2 de jan. de 2011

O show que não houve

    Ferreira Gullar
    Na crônica que publiquei aqui, sobre Noel Rosa, falei de um show sobre ele, que pensei realizar, mas desistira do projeto ao saber que este é o ano do centenário de seu nascimento e que muita coisa já se estava fazendo para homenageá-lo.
    A ideia do show me surgira ao ouvir, depois de anos, os sambas de Noel, e achei que muita gente também iria gostar de ouvi-los de novo.
    O show imaginado por mim teria apenas uma intérprete, poucos músicos e muita conversa sobre o compositor e sua curta vida. A mistura dessas duas coisas me parecia interessante, mas certamente não era lá uma sacação tão original.
    Devo esclarecer que nunca me atrevi a escrever ou realizar qualquer espetáculo musical e não seria agora que me aventuraria a fazê-lo.

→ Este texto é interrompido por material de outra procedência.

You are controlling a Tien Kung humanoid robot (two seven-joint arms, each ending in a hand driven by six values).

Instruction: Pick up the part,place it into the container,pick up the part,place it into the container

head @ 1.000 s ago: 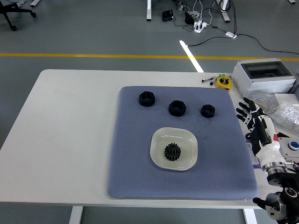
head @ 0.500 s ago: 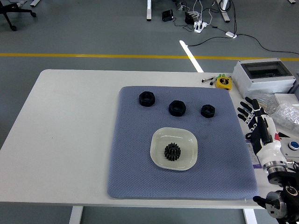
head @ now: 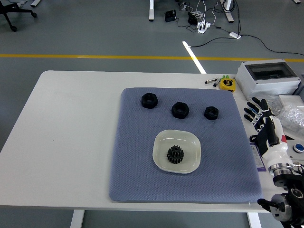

    Sonhei com ele, imaginei-o: uma cantora com um violão a interpretar os sambas deliciosos de Noel que, se não estou equivocado, deu à nossa música popular muito mais malícia, bom humor e um modo irreverente de cantar o amor e outros assuntos às vezes estranhos ao nosso repertório musical. Ele só raramente mostrava-se romântico e, quando o fazia, jamais descambava para o sentimentalismo deslavado. "Enquanto você faz pano/ Faço junto do piano/ Estes versos pra você." Era isso que deveria mostrar o show que não houve.
    Porque pensei numa cantora apenas, com um violão e uns poucos músicos? Porque não vejo suas músicas num grande musical, executado por grandes orquestras. Vejo-o, como de fato foi, cantando em rodas de boêmios com seu violão.
    Certamente, pode-se levar suas composições à execução de grandes orquestras, mas esse não seria o Noel com que me identifico e comovo. Por isso, o meu show começaria com a cantora interpretando, com muita graça, seu primeiro sucesso: "Eu hoje estou pulando que nem sapo/ Pra ver se escapo/ Desta praga de urubu/ Já estou coberto de farrapo/ Eu vou acabar ficando nu".
    Se fosse noutra época, a cantora poderia ser Nara Leão; hoje, escolheria Marisa Monte ou Adriana Calcanhotto. Já imaginou o encanto novo que qualquer delas emprestaria aos sambas de Noel?
    "Quem dá mais?/ Por uma mulata que é diplomada/ Em matéria de samba e de batucada/ Com as qualidades de moça formosa/ Fiteira, vaidosa e muito mentirosa", "Quem dá mais/ Por um violão que toca em falsete/ Que só não tem braço, fundo e cavalete/ Pertenceu a Dom Pedro, morou em palácio/ Foi posto no prego por José Bonifácio."
    E entre uma música e outra, diria de sua irresistível vocação para a boemia, das noitadas no Café Nice, dos papos com Lamartine Babo, Ismael Silva, Orestes Barbosa, sem falar nos instrumentistas e nos cantores, como Custódio Mesquita e Aracy de Almeida, sua intérprete preferida.
    "Eu sou diretora da Escola do Estácio de Sá/ E felicidade maior neste mundo não há/ Já fui convidada para ser estrela de nosso cinema/ Ser estrela é bem fácil/ Sair do Estácio é que é o "x" do problema".
    Haveria muita coisa interessante a contar da vida de Noel, que fez sambas com 56 parceiros, sem contar os sambas de outros, a que acrescentou um verso aqui, um acorde ali, sem querer tirar patente.
    É que compor, cantar e farrear era o seu prazer maior, sem o que a vida não fazia sentido. Nascera para aquilo, tanto que, enquanto os outros sambistas buscavam os meios profissionais, o estúdio das rádios, os restaurantes frequentados por gente do ramo, Noel se enturmava mesmo era com os malandros dos botecos de subúrbios e das favelas.
    Teria que falar também de seus namoros e amores, que não foram poucos e nem sempre deram certo: "Se alguma pessoa amiga/ Pedir que você lhe diga/ Se você me quer ou não/ Diga que você me adora/ Que você lamenta e chora/ A nossa separação/ E às pessoas que eu detesto/ Diga sempre que não presto/ Que meu lar é o botequim/ E que eu arruinei sua vida/ Que não mereço a comida/ Que você pagou pra mim". Lindaura, com quem o obrigaram a casar-se, sofreu o diabo em suas mãos, mas foi no colo dela que descansou a cabeça, pouco antes de deixar para sempre sua Vila Isabel e as noitadas de farra.
    Mas um show não pode terminar, assim, para baixo, pensei. Foi quando me voltei e vi, na última fila da plateia, um sujeito magro, de queixo torto, que se levantou e saiu, antes que a luz acendesse.